UNITED STATES COURT OF APPEALS FOR THE THIRD CIRCUIT
decided: January 20, 1972.
UNITED STATES OF AMERICA
NATHAN WOLFSON ET AL., APPELLANT. APPEAL OF WILLIAM F. EMMONS, APPELLANT IN NO. 71-1365
Van Dusen and James Rosen, Circuit Judges, and Becker, District Judges.
Author: Van Dusen
Opinion OF THE COURT
VAN DUSEN, Circuit Judge.
This case comes to this court on appeal from the criminal convictions of Nathan Wolfson and William F. Emmons in the District Court for the District of Delaware. Wolfson and Emmons were indicted on June 7, 1968, and charged under 18 U.S.C. § 371 with a conspiracy to violate the mail fraud statute, 18 U.S.C. § 1341, and with 28 additional substantive violations of the mail fraud statute.*fn1 Count 1 of the indictment charged that the defendants conspired to use the mails in furtherance of a scheme to defraud Agents General Insurance Company, Ltd. ("Agents General"), various insurance agents, and those whom the defendants induced to purchase insurance from Agents General.

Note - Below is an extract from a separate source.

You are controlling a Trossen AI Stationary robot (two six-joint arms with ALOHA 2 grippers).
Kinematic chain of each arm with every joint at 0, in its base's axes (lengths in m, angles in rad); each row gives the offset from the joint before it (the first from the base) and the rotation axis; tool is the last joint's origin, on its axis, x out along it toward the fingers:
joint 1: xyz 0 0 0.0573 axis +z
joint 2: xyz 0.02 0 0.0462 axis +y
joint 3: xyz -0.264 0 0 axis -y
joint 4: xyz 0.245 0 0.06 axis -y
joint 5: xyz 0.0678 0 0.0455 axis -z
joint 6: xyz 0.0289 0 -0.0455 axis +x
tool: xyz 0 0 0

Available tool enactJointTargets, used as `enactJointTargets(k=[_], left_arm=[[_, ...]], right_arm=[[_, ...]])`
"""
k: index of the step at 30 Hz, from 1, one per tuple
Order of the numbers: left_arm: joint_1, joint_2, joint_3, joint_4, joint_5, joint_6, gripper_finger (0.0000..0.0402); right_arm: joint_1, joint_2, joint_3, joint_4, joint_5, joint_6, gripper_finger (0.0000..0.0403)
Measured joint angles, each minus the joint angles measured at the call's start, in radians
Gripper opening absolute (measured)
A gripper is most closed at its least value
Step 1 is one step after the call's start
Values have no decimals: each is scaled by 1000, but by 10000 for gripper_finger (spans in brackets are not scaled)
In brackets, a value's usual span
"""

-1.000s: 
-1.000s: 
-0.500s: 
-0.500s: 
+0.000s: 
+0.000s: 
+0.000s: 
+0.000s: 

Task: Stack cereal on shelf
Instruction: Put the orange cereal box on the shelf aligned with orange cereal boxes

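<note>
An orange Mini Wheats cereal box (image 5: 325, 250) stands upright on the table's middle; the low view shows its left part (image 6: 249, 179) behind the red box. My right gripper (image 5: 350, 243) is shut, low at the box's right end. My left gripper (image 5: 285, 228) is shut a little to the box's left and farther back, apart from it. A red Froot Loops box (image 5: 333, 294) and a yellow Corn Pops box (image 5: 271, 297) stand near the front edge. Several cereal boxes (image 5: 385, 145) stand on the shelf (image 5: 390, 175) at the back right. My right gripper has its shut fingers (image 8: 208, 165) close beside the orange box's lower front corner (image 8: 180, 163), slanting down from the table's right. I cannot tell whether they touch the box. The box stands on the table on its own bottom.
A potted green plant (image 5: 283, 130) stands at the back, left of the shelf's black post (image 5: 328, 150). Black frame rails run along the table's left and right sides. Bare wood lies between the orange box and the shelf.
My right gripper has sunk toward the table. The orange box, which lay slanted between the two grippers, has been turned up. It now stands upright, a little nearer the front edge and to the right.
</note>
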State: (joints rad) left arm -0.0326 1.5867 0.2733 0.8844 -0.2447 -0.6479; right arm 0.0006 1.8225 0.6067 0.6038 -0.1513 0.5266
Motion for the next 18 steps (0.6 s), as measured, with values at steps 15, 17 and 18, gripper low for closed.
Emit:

Counts 2 through 29 of the indictment charged that in furtherance of this scheme, the defendants either placed in the mails or received through the mails certain correspondence relating to the scheme outlined in Count 1. A jury trial lasting 12 days was held between November 3, 1969, and November 25, 1969.*fn2 At the close of the Government's evidence, the district court granted the defendants' motions for acquittal as to six counts of the indictment, but denied the motions as to the remaining counts.*fn3 On November 25, 1969, the jury found Wolfson and Emmons guilty on all the remaining counts. On February 3, 1971, the district court granted the defendants' Rule 29(c) motions for judgment of acquittal as to five of the counts, but denied these motions as to the remaining counts. United States v. Wolfson, 322 F. Supp. 798 (D.Del.1971). Defense motions for a new trial pursuant to Rule 33 of the Federal Rules of Criminal Procedure were also denied. Id.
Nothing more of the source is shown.